For this group test we instead turned to PCMark 7, an industry-recognised test suite that uses 25 different workloads to measure areas such as storage, computation, image- and video manipulation, web browsing and gaming. We understand that results from this benchmark are not absolute, with Intel driver issues in Windows 8 meaning video-transcoding tests can present sub-optimal results. Nevertheless, the results give an idea of the relative performance.
We use five games to evaluate graphics performance. We crank up the quality levels to 1920x1080 in all tests except the Medium-quality Stalker: Call of Pripyat and Alien Vs Predator tests, which are conducted at 1280x720 resolution.
Framerates are recorded using the following games and quality settings:
Hard Reset: Medium quality, no AA, no motion blur; Ultra quality with MSAA and motion blur.
Lost Planet 2: Medium quality, no AA; Ultra quality, 16x AA.
Stalker: Call of Pripyat: Medium quality, no AA; Ultra quality, 4x AA.
Alien Vs Predator: 720p resolution, all options on Maximum quality; 1080p resolution, all options on Maximum quality.
Sniper Elite V2: All options set to Medium quality, advanced shadows off, Supersampling off; all options set to Ultra quality, Advanced shadows – high, 4x Supersampling.

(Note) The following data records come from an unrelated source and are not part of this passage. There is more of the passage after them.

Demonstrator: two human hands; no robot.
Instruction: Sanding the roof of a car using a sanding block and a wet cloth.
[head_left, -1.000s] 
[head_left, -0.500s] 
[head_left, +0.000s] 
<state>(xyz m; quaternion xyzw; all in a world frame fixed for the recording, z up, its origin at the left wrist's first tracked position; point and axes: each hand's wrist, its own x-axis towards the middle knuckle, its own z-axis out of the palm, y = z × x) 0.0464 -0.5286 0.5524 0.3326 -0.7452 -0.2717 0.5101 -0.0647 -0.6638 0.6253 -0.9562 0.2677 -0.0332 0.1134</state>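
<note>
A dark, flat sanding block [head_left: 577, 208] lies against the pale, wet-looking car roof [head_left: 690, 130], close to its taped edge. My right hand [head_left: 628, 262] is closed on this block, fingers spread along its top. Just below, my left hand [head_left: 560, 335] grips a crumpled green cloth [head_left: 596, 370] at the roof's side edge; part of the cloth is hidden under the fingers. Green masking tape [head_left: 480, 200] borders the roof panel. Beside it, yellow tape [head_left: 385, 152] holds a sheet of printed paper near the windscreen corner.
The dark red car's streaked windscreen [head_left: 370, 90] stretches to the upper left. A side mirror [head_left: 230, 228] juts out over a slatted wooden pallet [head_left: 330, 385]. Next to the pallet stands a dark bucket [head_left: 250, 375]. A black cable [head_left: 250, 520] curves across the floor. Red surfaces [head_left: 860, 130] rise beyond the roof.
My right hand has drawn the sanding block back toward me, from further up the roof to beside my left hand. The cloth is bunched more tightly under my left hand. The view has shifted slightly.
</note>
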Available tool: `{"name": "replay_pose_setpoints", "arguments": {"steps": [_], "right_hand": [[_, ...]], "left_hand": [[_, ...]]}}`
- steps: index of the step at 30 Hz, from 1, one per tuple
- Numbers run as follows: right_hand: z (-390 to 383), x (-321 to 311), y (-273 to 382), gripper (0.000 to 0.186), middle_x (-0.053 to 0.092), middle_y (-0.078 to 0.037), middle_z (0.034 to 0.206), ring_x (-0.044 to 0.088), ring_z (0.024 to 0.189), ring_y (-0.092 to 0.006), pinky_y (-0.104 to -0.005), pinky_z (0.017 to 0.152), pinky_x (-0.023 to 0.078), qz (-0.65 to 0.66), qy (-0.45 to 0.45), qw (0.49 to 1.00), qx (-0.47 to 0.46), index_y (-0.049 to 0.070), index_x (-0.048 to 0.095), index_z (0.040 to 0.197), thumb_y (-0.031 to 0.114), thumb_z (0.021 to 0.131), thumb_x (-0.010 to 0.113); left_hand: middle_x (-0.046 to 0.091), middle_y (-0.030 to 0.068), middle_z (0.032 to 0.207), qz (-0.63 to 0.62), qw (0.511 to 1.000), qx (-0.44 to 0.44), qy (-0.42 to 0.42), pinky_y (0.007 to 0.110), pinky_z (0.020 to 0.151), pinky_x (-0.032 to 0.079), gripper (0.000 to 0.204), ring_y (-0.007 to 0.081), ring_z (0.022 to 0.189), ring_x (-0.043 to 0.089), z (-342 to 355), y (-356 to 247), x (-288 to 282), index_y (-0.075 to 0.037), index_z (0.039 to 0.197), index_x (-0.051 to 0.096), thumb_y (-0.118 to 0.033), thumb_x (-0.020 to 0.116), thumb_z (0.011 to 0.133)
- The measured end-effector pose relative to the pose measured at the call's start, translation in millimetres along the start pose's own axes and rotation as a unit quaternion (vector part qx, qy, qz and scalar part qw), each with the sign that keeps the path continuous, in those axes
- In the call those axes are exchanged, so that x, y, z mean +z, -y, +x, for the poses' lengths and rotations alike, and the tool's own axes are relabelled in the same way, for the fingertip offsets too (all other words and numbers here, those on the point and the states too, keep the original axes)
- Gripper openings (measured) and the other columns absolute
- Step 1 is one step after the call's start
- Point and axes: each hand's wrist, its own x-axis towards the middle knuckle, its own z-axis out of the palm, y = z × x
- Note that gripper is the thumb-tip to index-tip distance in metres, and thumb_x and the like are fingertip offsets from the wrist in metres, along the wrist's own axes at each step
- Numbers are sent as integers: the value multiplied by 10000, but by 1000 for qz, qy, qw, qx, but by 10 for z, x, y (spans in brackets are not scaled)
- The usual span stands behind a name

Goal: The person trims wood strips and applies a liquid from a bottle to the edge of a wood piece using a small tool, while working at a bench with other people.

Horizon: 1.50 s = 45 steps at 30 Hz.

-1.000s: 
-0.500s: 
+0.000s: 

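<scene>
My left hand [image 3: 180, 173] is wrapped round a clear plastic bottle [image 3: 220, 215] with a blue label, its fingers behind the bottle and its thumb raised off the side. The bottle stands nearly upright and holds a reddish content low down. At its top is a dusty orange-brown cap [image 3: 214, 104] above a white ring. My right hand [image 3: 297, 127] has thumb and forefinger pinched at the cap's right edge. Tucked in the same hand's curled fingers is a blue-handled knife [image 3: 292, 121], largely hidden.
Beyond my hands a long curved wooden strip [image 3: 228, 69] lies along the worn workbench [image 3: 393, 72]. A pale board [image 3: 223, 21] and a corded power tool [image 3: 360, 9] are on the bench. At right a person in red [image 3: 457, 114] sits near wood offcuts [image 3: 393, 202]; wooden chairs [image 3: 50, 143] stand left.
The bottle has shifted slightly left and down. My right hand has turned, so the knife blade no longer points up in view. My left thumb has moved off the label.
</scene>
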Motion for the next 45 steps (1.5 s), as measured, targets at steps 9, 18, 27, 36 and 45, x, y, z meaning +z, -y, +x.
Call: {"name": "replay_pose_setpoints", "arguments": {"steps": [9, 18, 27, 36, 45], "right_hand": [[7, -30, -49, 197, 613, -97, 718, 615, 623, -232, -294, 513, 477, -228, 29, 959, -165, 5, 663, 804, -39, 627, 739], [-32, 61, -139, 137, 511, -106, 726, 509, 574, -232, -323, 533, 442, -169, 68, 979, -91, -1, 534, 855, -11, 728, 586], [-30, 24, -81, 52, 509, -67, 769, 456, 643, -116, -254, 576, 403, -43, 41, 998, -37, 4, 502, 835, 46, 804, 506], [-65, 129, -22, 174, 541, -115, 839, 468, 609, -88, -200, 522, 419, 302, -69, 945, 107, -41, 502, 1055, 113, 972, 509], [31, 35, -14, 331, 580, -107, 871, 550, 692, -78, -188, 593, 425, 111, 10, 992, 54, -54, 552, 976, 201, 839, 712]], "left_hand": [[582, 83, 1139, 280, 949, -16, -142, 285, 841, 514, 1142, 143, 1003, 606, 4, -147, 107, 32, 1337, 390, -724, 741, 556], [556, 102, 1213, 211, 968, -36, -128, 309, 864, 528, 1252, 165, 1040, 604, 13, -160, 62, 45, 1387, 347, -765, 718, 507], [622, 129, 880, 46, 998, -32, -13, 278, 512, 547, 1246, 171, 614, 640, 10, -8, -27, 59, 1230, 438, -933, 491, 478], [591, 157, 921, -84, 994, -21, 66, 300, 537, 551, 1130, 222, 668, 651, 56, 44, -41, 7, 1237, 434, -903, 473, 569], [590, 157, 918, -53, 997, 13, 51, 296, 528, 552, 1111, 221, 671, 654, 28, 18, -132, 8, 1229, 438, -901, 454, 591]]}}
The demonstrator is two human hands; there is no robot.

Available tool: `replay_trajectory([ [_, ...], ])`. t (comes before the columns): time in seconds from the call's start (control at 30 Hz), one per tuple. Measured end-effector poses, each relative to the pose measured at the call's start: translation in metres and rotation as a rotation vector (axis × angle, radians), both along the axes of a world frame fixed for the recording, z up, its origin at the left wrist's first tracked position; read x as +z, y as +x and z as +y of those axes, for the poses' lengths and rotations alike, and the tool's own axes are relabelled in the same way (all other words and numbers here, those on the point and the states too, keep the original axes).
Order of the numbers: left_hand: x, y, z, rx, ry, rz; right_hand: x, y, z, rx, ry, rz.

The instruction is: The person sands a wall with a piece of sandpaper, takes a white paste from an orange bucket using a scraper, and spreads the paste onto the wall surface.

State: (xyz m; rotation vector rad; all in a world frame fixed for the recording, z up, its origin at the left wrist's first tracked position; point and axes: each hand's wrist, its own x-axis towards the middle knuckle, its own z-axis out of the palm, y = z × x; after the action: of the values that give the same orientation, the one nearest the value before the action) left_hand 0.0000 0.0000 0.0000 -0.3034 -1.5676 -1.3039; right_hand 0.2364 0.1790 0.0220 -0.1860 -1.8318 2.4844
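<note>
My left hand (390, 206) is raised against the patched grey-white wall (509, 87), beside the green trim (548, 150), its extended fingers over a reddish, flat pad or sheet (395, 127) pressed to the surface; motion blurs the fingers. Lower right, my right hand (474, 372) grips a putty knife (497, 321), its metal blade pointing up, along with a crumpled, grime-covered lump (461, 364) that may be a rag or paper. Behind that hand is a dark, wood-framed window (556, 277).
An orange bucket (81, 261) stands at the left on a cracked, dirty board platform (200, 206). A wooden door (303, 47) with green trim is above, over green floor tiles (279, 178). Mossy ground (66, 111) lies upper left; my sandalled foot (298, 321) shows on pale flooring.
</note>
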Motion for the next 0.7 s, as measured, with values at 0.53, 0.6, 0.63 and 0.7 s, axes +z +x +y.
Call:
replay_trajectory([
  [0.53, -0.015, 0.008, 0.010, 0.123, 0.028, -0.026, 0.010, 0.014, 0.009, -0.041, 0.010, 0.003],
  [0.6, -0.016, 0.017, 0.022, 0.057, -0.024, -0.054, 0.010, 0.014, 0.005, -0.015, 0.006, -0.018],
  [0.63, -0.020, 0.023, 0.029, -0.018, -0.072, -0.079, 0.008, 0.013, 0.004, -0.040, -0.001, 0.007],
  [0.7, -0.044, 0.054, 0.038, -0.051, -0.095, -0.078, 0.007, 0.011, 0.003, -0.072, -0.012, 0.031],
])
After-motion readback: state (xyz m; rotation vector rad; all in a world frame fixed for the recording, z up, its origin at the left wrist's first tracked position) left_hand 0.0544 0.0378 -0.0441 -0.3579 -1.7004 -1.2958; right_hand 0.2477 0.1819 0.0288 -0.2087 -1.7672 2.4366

Because gamers demand the best performance from their hardware, we allow vendors to overclock PCs in this category.
We require that any tweaked component is designed for overclocking, and that the PC vendor offers a comprehensive warranty.
We pay close attention to the physical characteristics of each PC, its noise output and its build quality, delving inside the case and taking note of the quality of components used, cabling and airflow.
Good-quality peripherals are also important, and where they are supplied we note the ergonomics of the keyboard and mouse. Ordinary wireless keyboard and mouse combos are frowned upon, whereas fast, responsive peripherals will impress in this category.
Differences in warranty terms can impact our scoring. Long warranties are sought after, but we also look at the terms and conditions – specifically, whether faulty systems must be returned to the vendor at your own cost and if both parts and labour are included.